Le fiere sono state per me importantissime. La prima nel 1973 a Dusseldorf e la seconda a Basilea nel 1974 sono state una rivelazione. È stato un periodo avvincente: vedere tante proposte, conoscere tante persone che condividevano le idee o le aspettative che avevo io, mi sembrò miracoloso. Bisogna ricordare che allora non c’era Internet, per cui le cose si dovevano andare a cercare, i cataloghi si dovevano scovare, le mostre si dovevano vedere di persona. Dal 1973 ho fatto tantissime fiere, in Germania, a Parigi, in Svezia, in Cina, negli Stati Uniti… Era davvero emozionante, perché si proponevano artisti poco conosciuti ad un collezionismo diverso dall’italiano, si cercava poi di capire se la qualità dei propri artisti era all’altezza degli altri, se c’era un interesse per quello che si proponeva e chi si poteva portare a casa. Lo scambio era importantissimo. Avevo deciso fin dall’inizio che se non fossi riuscita a coprire le spese, non avrei più rifatto quella fiera, ma devo dire che non mi è mai capitato. A volte si tornava a casa contenti, a volte appena soddisfatti. Andavamo in due, a volte in tre, mi è capitato anche di andare da sola. Facevamo il trasporto da noi, affittando un furgone, guidando attraverso l’Europa: era un’avventura fantastica.

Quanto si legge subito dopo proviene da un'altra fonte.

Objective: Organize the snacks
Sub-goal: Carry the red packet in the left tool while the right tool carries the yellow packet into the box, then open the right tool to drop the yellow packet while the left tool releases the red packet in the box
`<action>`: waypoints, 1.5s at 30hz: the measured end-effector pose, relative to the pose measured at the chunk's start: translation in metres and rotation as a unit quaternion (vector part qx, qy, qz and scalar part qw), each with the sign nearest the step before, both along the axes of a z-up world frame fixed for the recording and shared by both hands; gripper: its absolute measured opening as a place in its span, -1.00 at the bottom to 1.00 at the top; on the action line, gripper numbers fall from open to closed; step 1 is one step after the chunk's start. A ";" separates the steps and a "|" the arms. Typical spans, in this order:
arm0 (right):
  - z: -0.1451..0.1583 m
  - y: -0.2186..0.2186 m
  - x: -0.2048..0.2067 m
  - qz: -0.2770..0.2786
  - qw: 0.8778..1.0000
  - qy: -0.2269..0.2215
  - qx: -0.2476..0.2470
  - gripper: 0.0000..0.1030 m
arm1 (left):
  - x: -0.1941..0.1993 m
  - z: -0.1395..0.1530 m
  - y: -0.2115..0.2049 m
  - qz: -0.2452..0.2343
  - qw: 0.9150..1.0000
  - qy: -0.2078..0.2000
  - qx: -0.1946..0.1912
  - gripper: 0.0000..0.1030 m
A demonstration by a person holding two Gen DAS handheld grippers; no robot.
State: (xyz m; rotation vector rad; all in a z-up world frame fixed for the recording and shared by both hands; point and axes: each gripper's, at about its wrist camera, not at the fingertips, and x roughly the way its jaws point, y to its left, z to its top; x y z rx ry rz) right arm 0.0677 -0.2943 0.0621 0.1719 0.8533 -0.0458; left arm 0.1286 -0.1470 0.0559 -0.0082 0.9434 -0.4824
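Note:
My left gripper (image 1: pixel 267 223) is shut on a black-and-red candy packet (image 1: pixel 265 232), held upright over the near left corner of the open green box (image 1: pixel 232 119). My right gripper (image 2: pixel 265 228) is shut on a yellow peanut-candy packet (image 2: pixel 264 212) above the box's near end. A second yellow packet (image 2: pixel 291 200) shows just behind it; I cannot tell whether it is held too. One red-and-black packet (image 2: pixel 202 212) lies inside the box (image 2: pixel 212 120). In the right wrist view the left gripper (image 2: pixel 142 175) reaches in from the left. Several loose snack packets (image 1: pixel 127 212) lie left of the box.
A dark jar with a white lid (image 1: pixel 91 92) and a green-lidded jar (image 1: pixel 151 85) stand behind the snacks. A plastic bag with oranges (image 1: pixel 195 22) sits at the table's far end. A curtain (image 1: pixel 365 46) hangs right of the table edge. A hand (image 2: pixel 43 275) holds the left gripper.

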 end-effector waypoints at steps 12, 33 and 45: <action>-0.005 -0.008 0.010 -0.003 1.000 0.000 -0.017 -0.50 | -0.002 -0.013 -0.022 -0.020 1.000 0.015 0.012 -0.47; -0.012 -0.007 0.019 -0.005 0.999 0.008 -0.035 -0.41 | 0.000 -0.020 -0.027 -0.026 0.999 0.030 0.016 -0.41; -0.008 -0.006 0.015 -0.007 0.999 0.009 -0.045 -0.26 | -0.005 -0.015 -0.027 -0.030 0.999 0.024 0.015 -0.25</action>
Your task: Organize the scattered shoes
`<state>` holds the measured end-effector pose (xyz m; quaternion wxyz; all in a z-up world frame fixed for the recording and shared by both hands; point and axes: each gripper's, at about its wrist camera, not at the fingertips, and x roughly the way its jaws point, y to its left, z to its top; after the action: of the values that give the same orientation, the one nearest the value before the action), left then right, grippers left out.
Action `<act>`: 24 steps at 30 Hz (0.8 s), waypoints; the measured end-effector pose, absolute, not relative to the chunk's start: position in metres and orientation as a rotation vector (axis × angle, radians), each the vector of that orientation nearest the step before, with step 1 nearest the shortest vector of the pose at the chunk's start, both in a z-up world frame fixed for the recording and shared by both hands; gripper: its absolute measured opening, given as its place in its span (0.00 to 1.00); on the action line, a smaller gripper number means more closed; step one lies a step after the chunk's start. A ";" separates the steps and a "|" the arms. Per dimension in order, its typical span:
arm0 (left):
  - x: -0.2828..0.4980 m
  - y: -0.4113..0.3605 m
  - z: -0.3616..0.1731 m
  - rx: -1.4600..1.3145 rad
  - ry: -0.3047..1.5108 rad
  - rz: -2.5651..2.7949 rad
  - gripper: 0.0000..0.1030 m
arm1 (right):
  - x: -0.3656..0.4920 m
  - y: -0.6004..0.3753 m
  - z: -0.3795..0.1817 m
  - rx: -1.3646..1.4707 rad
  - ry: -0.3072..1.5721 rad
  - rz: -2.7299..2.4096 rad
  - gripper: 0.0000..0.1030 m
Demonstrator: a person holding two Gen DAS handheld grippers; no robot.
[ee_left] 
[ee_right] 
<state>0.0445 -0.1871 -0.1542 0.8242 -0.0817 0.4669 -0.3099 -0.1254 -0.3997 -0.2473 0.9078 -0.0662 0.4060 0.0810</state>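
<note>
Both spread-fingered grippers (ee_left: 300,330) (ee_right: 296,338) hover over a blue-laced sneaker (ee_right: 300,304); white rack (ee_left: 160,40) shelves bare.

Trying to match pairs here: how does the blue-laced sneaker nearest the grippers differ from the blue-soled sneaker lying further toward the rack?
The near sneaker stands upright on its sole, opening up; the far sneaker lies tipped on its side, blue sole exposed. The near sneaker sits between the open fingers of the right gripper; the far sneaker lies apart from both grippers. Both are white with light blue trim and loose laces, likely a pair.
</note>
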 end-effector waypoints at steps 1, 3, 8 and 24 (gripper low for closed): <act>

Nel 2012 ha deciso di non prendere più parte alle fiere. Come mai questa scelta e come sono cambiate, dagli anni Settanta a oggi, le fiere d’arte?
Dopo 40 anni di fiere ho perso l’interesse. Le fiere sono diventate un’operazione commerciale e poco altro, e io preferisco occuparmi degli artisti realizzando delle mostre in galleria o lavorando con i musei, in spazi espositivi di altre città o semplicemente in spazi diversi. Forse è più difficile e meno commerciale, ma a questo punto della mia vita cerco di fare quello che più mi piace e quello che mi dà più soddisfazione. Credo che le mostre che abbiamo appena inaugurato – Carol Rama, Marino Marini, la mostra a Miami da Piero Atchugarry e le tre mostre che faremo a giugno – Jacob Hashimoto, Stuart Arends e Herbert Hamak – sono esattamente questo.